RESTRAINT
I went over the edge last week. So did ‘City of York’, a climbing rose with large white flowers that grows in a raised bed next to my garage. The expansive shrub was attached to a trellis that was in turn screwed into the garage wall. This spring’s weekly wind-storms had apparently loosened the screws, and last week the arbor and the garage wall parted company.
While I was risking life and limb to get the trellis and the rose back up, I noticed that a lot of perfectly good plants were lurking by the garage wall, overlooked and unappreciated. Stuck behind flourishing rose bushes, the motley assortment of iris, coronaria and Stokesia reminded me of the famous line from Thomas Gray’s “Elegy Written in a Country Church-Yard”:
“Full many a flower is born to blush unseen,
And waste its sweetness on the desert air.”
Clearly I had more than a few flowers that were wasting their sweetness in the New Jersey air. The raised bed and most of the rest of the garden need serious editing. Now I can’t rest until I get it done.
How did this happen? The answer comes down to time and unbridled plant lust. I can make excellent garden plans for others, but when it comes to my own place, I am just a collector looking for an empty spot to stash an acquisition. I frequently move plants around after the fact to create pleasing combinations and sometimes those combinations add up to a bed or border that looks planned. At day’s end though, the collector in me trumps the garden planner every time.
Time is the gardener’s great friend. It turns tiny little ‘Nikko Blue’ hydrangea plants into magnificent specimens that cover themselves with scores of bright blue flowerheads. The problem is that now the full-grown shrubs also cover some of the lovely yellow foxgloves that I planted nearby. If those foxgloves are ever to get the appreciation they deserve, they will have to be moved.
The story is the same everywhere I look. Never have so many healthy plants worked so hard to elbow aside their equally healthy neighbors. Yarrow flops over onto a clump of campanula and both are overshadowed by an enormous rosebush. An enthusiastic abelia swamps a more reticent bridal veil spirea. Privet reaches out to challenge daylilies and a flowering quince is competing with a sweet autumn clematis to overpower some innocent garden pinks.

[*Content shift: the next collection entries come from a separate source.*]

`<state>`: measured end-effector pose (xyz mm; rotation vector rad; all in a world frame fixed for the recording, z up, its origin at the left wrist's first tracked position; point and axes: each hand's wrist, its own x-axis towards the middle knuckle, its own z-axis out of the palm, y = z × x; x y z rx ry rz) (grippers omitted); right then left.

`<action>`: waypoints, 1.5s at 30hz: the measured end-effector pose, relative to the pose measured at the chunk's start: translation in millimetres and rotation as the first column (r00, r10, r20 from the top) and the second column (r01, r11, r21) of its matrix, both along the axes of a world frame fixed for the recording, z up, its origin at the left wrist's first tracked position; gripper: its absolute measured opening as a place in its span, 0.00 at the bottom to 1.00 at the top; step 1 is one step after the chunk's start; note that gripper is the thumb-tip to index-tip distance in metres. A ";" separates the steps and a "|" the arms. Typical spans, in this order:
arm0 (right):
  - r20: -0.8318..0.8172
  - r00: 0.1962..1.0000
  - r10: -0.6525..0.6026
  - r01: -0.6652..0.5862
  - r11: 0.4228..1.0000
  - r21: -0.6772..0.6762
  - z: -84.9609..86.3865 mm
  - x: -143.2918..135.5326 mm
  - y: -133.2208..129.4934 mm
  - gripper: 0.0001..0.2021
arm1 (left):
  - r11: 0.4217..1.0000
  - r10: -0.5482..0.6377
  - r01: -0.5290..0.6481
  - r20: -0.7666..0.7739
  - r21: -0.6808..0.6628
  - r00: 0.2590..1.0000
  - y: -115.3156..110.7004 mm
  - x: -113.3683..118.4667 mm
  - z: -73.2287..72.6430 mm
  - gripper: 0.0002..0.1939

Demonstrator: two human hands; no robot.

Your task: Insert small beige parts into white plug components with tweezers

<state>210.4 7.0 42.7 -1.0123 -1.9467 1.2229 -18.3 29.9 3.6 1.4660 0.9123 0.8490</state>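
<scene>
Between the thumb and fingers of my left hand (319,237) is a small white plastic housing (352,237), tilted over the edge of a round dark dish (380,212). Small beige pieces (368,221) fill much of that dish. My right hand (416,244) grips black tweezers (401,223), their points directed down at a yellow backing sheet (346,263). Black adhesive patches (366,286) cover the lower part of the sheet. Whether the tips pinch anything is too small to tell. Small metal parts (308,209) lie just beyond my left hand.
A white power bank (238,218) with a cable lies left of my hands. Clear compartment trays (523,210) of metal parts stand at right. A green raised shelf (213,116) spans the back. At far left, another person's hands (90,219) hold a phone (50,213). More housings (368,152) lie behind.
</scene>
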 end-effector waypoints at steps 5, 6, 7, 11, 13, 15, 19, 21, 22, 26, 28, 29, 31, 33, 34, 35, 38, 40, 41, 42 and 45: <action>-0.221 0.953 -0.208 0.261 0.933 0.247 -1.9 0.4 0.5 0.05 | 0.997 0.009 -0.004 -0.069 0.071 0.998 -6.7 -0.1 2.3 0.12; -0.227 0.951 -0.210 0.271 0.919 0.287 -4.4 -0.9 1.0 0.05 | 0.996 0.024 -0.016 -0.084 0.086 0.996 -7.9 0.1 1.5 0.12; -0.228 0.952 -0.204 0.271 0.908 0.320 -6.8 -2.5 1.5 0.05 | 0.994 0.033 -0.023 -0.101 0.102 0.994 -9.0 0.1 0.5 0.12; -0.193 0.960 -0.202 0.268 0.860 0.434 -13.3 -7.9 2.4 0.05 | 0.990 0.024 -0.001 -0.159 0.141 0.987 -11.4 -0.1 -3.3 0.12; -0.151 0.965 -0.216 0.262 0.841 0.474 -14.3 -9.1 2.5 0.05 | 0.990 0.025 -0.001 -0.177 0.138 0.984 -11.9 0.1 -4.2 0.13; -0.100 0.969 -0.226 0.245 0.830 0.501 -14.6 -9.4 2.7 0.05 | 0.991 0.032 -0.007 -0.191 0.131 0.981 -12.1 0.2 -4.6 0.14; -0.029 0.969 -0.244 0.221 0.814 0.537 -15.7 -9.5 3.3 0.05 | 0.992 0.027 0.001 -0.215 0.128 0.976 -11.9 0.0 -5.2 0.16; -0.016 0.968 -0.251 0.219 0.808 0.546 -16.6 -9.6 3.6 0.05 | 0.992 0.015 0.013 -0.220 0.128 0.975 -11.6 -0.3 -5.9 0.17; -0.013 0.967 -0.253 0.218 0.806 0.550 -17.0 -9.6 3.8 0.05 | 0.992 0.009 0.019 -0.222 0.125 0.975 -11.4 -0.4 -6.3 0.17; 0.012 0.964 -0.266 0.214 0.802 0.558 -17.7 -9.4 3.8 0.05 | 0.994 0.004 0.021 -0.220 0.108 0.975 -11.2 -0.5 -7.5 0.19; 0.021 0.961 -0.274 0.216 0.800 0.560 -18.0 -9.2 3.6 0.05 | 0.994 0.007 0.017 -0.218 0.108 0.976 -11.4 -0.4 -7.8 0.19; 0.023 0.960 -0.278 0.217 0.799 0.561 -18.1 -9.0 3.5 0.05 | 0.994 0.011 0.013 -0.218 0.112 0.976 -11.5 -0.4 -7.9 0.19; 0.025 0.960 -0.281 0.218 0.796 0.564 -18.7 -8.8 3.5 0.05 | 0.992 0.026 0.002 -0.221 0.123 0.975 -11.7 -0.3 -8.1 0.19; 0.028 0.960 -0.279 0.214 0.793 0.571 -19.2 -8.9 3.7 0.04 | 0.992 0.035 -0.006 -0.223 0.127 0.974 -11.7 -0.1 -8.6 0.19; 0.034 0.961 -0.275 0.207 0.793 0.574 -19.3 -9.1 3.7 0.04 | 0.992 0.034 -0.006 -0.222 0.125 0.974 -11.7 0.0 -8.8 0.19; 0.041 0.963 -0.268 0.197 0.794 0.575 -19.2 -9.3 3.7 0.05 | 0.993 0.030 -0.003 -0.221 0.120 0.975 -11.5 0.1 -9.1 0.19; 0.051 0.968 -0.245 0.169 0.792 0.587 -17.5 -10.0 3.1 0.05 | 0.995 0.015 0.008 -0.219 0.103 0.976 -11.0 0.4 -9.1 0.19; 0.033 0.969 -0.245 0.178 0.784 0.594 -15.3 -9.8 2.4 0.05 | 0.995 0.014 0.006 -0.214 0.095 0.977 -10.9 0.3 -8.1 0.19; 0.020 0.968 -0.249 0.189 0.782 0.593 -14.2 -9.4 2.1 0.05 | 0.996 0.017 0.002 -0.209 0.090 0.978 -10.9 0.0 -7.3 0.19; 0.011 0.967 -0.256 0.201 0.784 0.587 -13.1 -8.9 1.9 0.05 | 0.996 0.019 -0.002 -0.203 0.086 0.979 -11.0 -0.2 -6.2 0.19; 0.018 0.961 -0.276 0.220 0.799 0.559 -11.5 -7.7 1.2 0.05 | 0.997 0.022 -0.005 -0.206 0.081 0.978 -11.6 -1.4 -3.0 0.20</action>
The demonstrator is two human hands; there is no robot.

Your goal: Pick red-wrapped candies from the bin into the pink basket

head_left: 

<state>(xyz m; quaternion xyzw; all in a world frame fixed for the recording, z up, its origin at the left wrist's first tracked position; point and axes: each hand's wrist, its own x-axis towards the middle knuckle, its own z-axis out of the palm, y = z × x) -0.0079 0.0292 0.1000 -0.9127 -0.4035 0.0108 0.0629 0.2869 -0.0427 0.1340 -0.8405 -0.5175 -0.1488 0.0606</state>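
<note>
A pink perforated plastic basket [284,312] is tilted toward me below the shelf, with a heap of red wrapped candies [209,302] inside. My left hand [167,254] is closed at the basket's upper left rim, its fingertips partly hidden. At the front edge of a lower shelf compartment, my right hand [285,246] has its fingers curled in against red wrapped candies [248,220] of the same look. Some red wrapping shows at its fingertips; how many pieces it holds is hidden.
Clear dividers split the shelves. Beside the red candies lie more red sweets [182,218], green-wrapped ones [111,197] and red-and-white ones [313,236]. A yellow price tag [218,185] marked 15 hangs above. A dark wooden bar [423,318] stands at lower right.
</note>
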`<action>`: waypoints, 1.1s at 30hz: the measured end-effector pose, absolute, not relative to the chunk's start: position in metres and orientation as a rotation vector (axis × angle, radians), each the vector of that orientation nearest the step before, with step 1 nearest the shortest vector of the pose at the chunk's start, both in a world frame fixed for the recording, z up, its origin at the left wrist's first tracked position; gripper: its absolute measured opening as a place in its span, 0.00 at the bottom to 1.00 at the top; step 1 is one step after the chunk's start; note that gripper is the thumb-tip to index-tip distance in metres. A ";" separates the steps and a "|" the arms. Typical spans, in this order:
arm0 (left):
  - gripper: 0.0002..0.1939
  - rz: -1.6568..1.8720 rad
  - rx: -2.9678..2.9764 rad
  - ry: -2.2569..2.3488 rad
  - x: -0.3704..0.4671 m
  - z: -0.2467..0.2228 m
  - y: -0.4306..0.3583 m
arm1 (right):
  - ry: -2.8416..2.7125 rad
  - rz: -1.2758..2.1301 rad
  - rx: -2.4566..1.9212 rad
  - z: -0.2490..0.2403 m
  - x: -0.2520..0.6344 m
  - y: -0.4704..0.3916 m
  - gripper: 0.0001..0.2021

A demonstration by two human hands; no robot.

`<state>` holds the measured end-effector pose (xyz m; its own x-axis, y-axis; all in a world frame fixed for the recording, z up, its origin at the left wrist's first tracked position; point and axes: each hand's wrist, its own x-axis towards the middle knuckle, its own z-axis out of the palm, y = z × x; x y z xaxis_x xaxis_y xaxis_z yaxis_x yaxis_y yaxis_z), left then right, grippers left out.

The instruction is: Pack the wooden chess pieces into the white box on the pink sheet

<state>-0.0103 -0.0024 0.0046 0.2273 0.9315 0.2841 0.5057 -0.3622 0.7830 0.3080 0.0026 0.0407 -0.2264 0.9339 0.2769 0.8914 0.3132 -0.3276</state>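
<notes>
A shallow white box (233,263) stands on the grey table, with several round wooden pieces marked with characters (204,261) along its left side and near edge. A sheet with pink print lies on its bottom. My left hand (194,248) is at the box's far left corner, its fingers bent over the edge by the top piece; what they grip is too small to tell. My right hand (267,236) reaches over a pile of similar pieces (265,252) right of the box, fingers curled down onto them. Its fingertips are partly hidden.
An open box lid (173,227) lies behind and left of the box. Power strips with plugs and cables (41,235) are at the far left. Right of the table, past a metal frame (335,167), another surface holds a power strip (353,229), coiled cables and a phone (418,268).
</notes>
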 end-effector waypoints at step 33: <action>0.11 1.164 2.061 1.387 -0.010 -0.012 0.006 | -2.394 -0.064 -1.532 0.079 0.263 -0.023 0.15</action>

The world is full of interesting and desirable plants, and that’s the problem. I may not be able to emulate the great plant hunters and go in person to pluck the exotic ones that grow only on Chinese cliffs, but I can make use of my car and the Internet to obtain hundreds of wonderful specimens. They all need a place to grow.
My plant lust makes it easy to understand the motivations of great conquerors like Alexander and Napoleon. If all I had to do is take a few horses and a few troops and annex some additional property, I would be strongly tempted to do so. Covering the new property with garden beds would give me lots more room for plant acquisitions. No doubt this is exactly what Josephine, a great plant lover, said to Napoleon back in his glory days.
If I think about my entire garden and the need to edit every bed, I get so intimidated that I don’t want to start. Instead, I take one bed or area at a time. I have started lifting and dividing the iris, which are outcompeting even themselves, not to mention struggling with the surrounding plants.
I now have enough iris divisions to start my own botanical garden.
After I finish the iris, I will take on the front borders, where the ‘Alma Potschke’ asters and Shasta daisies are making life difficult for the roses. The only thing that stops the asters in their tracks is the self-sown perilla mint. Most of that is going away as well.
As I edit the beds, thinning things out and making more cohesive combinations, I will also lay down more mulch so that the weeds don’t take my efforts as an open invitation to be fruitful and multiply.
Good editing makes writing and gardens better. It may even work in my house.